Yukishige
- Pronunciation: jɯkʲiɕige (IPA)
- Gender: Male

Origin
- Word/name: Japanese
- Meaning: Different meanings depending on the kanji used

Other names
- Alternative spelling: Yukisige (Kunrei-shiki) Yukisige (Nihon-shiki) Yukishige (Hepburn)

= Yukishige =

Yukishige is a masculine Japanese given name.
== Written forms ==
Yukishige can be written using different combinations of kanji characters.

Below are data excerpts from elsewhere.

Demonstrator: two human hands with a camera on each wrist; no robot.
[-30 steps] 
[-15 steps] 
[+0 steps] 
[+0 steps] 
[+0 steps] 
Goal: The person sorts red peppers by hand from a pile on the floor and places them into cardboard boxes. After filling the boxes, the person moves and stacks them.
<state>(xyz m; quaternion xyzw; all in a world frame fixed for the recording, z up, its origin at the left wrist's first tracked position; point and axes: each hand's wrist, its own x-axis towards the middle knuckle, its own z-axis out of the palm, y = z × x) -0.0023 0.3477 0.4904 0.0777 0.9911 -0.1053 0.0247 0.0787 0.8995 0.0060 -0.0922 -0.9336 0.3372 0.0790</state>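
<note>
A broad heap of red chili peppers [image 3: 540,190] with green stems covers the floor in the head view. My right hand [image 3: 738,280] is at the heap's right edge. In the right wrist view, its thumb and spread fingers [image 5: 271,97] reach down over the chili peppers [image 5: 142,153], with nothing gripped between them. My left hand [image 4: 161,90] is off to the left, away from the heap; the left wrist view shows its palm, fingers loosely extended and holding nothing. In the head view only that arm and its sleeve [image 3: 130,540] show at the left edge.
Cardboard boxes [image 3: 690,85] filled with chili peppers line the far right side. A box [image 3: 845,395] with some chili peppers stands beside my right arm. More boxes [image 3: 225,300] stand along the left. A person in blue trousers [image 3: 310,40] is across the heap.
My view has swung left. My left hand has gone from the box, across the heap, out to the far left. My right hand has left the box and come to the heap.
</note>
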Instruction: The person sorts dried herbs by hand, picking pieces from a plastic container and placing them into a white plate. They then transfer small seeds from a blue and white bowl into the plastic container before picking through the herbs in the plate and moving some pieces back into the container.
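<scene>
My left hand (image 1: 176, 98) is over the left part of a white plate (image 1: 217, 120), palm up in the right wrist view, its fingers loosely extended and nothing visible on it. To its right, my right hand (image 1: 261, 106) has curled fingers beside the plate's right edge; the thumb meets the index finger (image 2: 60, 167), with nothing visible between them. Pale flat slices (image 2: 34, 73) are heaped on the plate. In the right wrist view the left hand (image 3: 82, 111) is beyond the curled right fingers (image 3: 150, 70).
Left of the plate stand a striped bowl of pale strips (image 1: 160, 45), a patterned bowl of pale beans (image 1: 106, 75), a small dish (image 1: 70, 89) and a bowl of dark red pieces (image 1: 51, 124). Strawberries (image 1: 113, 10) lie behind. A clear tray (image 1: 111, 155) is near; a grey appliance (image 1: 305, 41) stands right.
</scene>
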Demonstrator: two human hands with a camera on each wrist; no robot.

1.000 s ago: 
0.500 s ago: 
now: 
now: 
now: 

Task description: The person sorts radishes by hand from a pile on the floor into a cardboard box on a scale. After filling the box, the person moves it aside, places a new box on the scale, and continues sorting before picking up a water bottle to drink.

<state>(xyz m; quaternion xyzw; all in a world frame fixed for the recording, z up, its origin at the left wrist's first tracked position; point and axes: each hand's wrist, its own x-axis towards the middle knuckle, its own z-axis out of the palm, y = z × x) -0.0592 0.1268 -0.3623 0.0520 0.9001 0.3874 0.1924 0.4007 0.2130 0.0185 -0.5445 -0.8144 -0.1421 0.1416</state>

Examples:

- 幸重, "happiness, heavy"
- 幸茂, "happiness, luxuriant"
- 幸繁, "happiness, prosperous"
- 行重, "to go, heavy"
- 行茂, "to go, luxuriant"
- 行繁, "to go, prosperous"
- 之重, "of, heavy"
- 之茂, "of, luxuriant"
- 之繁, "of, prosperous"
- 志重, "determination, heavy"
- 志茂, "determination, luxuriant"
- 志繁, "determination, prosperous"
- 恭重, "respectful, heavy"
- 潔重, "pure, heavy"
- 雪重, "snow, heavy"

The name can also be written in hiragana ゆきしげ or katakana ユキシゲ.